At first glance, you might think Stafford’s stock can’t get any higher. He was fantasy’s No. 7 quarterback in 2013, throwing for 4,650 yards and 29 touchdowns. But he’s capable of so much more.

Stafford has the NFL’s strongest arm, throws the tightest spiral, plays in a soft division defensively and has the best receiver in the league. He should be in the Peyton Manning/Drew Brees/Aaron Rodgers tier. However, his completion percentage and yards have dropped in back-to-back seasons as he’s relied too much on raw ability and not enough on preparation/scheming.

That’s where new head coach Jim Caldwell comes in. Caldwell was Peyton Manning’s position coach from 2002-08 and then then Colts’ head coach from 2009-11. In 2012, he took over for Cam Cameron as the Ravens’ offensive coordinator in December and subsequently ignited the offense. It ended with Joe Flacco going on a remarkable four-game tear in the playoffs and winning the Super Bowl.

So Stafford can talk all he wants about how his mechanics don’t need fixing, or that he doesn’t want a personal coach. Caldwell is the head man and he’s not giving his mega talent a choice.

“We have used a set of drills in coaching over the years that I think has added some consistency to all the quarterbacks we’ve coached,” Caldwell said. “The great majority of poor throws – people look at the arm, and that’s important obviously, but I think footwork is the key. … We’ll work on it with Matthew, and he will do them flawlessly.”

Another boost for Stafford comes in the form of new OC Joe Lombardi, who has been working with Drew Brees since 2007 as an offensive assistant and quarterbacks coach. Brees has tons of respect for Lombardi.

“I feel like we were right on the cutting edge of creativity with what we were able to do with personnel and that kind of thing,” Brees said. “I see some similarities, obviously, to what Detroit has with their offensive personnel. I’m sure he’s going to be very creative with those guys. It’s just his talent.”

Stafford projects to be more efficient under the new regime and see his touchdown numbers rise. He’s not higher on this list because passing-obsessed OC Scott Linehan is out. We can’t expect 700 pass attempts.  

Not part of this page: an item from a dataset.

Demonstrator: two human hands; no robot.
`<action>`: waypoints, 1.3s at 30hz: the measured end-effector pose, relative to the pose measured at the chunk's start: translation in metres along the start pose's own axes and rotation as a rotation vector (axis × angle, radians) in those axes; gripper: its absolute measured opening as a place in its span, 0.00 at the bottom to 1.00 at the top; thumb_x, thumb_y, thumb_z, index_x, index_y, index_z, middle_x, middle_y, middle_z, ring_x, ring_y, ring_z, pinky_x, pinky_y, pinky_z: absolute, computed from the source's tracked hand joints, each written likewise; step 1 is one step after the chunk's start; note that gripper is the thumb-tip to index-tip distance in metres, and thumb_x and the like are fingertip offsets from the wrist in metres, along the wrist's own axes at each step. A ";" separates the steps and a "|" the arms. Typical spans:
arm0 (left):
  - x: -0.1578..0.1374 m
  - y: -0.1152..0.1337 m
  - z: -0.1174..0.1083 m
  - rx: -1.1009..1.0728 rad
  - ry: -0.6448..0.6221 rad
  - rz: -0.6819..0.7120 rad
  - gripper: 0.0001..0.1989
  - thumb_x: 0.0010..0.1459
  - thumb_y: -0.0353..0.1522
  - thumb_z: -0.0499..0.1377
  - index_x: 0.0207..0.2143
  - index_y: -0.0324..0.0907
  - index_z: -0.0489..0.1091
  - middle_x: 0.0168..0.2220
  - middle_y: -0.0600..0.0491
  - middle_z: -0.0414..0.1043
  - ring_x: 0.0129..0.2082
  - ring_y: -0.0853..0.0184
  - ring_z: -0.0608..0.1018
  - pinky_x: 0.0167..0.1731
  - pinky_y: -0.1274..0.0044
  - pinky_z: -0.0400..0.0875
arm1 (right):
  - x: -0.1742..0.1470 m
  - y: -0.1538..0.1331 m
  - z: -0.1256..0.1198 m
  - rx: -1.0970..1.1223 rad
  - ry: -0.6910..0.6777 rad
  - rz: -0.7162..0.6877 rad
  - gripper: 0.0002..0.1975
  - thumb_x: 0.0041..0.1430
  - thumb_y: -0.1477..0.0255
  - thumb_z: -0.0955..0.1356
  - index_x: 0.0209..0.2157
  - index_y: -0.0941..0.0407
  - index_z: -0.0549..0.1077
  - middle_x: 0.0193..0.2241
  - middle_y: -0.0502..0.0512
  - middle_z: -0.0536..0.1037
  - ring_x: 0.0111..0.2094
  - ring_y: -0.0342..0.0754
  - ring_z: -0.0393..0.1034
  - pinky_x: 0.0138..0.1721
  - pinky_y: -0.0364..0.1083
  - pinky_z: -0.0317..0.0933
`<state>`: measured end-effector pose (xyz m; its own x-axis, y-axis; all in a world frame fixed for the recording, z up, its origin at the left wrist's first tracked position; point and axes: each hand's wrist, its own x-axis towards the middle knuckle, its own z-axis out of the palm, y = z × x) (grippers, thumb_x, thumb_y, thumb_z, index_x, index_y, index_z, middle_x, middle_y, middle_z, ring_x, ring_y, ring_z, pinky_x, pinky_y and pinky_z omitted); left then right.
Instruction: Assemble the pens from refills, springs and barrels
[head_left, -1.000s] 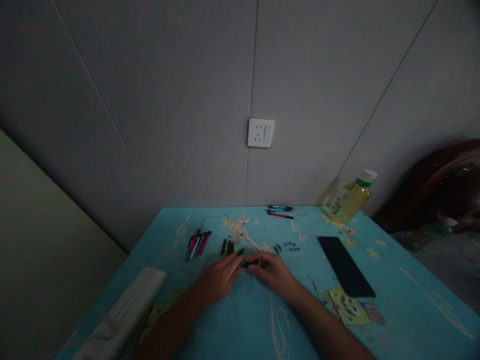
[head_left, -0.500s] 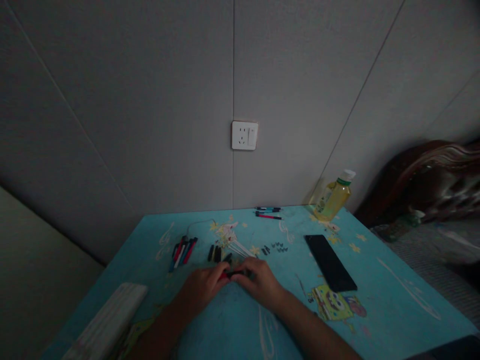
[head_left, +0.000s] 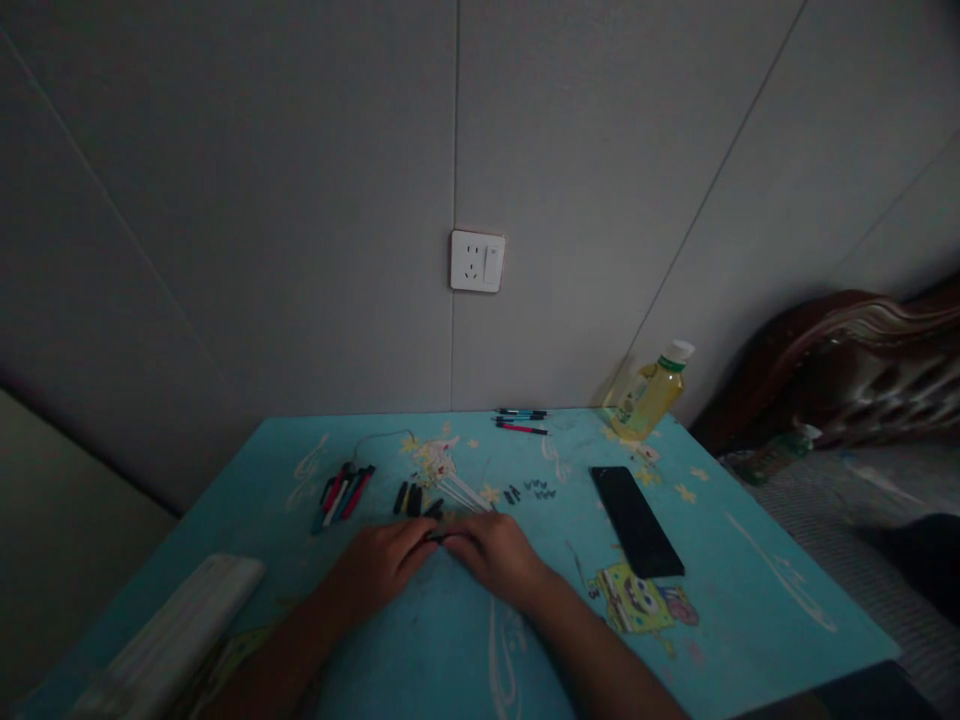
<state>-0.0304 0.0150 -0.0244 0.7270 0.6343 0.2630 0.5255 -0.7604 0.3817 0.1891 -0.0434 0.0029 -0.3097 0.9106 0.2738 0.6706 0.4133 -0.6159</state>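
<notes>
My left hand (head_left: 381, 562) and my right hand (head_left: 496, 556) meet over the near middle of the table, fingers pinched. Between their fingertips is a slim pen (head_left: 436, 537); only a short dark stretch shows, and the fingers cover the rest. Just beyond my left hand lie several black pen pieces (head_left: 414, 499). White thin tubes (head_left: 463, 490) lie behind my right hand, partly hidden by it. Small dark parts (head_left: 540, 489) are laid out to the right of these. A bunch of red, blue and white pen barrels (head_left: 343, 495) rests to the left.
Three pens (head_left: 521, 421) lie at the table's (head_left: 757, 590) back edge, by the wall. A bottle of yellow liquid (head_left: 649, 395) stands at back right, a black phone-like slab (head_left: 637, 520) in front of it. A long white object (head_left: 184, 620) lies at the left.
The view has shifted, so most things appear farther left. My hands have drawn closer together, and the pen's red part, visible before, is now hidden by my fingers.
</notes>
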 end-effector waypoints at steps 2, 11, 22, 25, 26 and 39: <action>0.000 0.002 -0.001 0.014 -0.031 0.006 0.12 0.65 0.40 0.52 0.45 0.44 0.68 0.37 0.51 0.77 0.35 0.63 0.79 0.34 0.76 0.68 | -0.001 0.005 0.004 -0.053 -0.050 0.045 0.19 0.68 0.63 0.60 0.30 0.55 0.77 0.24 0.51 0.78 0.27 0.45 0.74 0.35 0.42 0.64; 0.002 0.006 -0.007 -0.007 -0.012 0.003 0.12 0.67 0.37 0.48 0.42 0.43 0.70 0.36 0.51 0.74 0.36 0.65 0.77 0.36 0.76 0.68 | 0.000 -0.005 0.005 0.083 0.024 -0.069 0.13 0.64 0.65 0.66 0.48 0.52 0.72 0.43 0.54 0.78 0.44 0.48 0.72 0.48 0.45 0.62; 0.003 0.009 -0.007 -0.110 0.029 0.004 0.13 0.67 0.33 0.49 0.46 0.43 0.71 0.40 0.49 0.72 0.40 0.65 0.75 0.43 0.73 0.70 | 0.001 0.006 -0.002 0.038 0.062 -0.049 0.12 0.65 0.64 0.64 0.42 0.54 0.75 0.38 0.55 0.79 0.40 0.49 0.73 0.45 0.47 0.63; 0.004 0.008 -0.007 -0.109 0.057 0.020 0.12 0.66 0.33 0.50 0.45 0.43 0.73 0.37 0.49 0.73 0.38 0.65 0.76 0.42 0.73 0.71 | 0.002 0.008 -0.004 0.087 0.052 -0.067 0.11 0.63 0.64 0.67 0.44 0.52 0.75 0.40 0.54 0.80 0.42 0.49 0.73 0.47 0.48 0.62; 0.004 0.008 -0.007 -0.114 0.072 0.024 0.12 0.66 0.34 0.51 0.44 0.44 0.73 0.36 0.50 0.73 0.37 0.65 0.76 0.41 0.74 0.72 | 0.002 0.008 -0.003 0.081 0.056 -0.039 0.09 0.65 0.65 0.66 0.41 0.53 0.76 0.37 0.53 0.80 0.40 0.49 0.73 0.45 0.47 0.62; 0.008 0.000 -0.013 -0.361 0.208 -0.181 0.10 0.60 0.38 0.59 0.39 0.42 0.75 0.35 0.49 0.75 0.37 0.63 0.77 0.39 0.72 0.73 | 0.004 0.014 -0.008 0.061 0.173 -0.004 0.12 0.66 0.68 0.64 0.47 0.52 0.75 0.40 0.57 0.79 0.43 0.51 0.72 0.47 0.51 0.64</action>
<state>-0.0304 0.0216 -0.0110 0.5140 0.7950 0.3222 0.4211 -0.5611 0.7127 0.2027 -0.0334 0.0011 -0.1878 0.8988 0.3961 0.6263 0.4203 -0.6566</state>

6. Mike Wallace, WR, Dolphins

Mike Sherman was a complete disaster as the Dolphins offensive coordinator. He never gave the run game a chance, which allowed defenses to pin their ears back and attack his overmatched offensive line. It resulted in Ryan Tannehill getting sacked a league-high 58 times and not having enough time to let Wallace do what he does best.

New OC Bill Lazor helped install Chip Kelly’s offense last season as the Eagles quarterbacks coach. I believe Wallace is actually more talented that DeSean Jackson – he’s just as fast, but he’s bigger and is capable of running a more diverse route tree. Lazor won’t merely use Wallace as a $60 million clear-out route.

7. Ray Rice, RB, Ravens

Betting on NFL running backs to reverse a declining career arc when they already have 2,746 career touches is bad business. For every Fred Jackson, there are a million Shaun Alexanders, Larry Johnsons and Brian Westbrooks.

That said, the Gary Kubiak hire gives Rice a glimmer of hope to get his career back on track. Outside of Mike Shanahan, no one implements/executes the zone-blocking scheme better. While with the Broncos from 1995-2005, Kubiak made Terrell Davis a fantasy superstar, got a 1000-yard season out of Olandis Gary, made Mike Anderson into a brief household name, watched Clinton Portis rack up back-to-back 1500-yard seasons and somehow squeezed 1,240 yards out of Reuben Droughns. Once he got to Houston, Steve Slaton had one spectacular year and then Arian Foster became an annual fantasy dominator.

In addition to the presence of Kubiak, Rice’s 2014 stock will be boosted by a healed hip and Bernard Pierce’s inability to participate in any of the offseason program (shoulder surgery).

Also received consideration:
Kendall Wright – Posted the quietest 94 catches in recent memory. Now gets to work with passing game guru Ken Whisenhunt, who found ways to get Keenan Allen open at will in San Diego.  
Victor Cruz – Kevin “KillDrive” is out, Packers product Ben McAdoo is in. We saw what the Pack did with Randall Cobb in the slot.
Delanie Walker – Whisenhunt and Jason Michael are both former tight end coaches. They’ve compared Walker to Antonio Gates.
Josh Gordon – With Kyle Shanahan using Josh Gordon at “X,” the sky is the limit. Easy second-round fantasy pick.

Adam Levitan
Adam Levitan is in his seventh season covering football and basketball for Rotoworld. He won the Fantasy Sports Writers Association award for Best Series in 2011 and 2009, and ESPN's overall fantasy football title in 2000. Find him on Twitter.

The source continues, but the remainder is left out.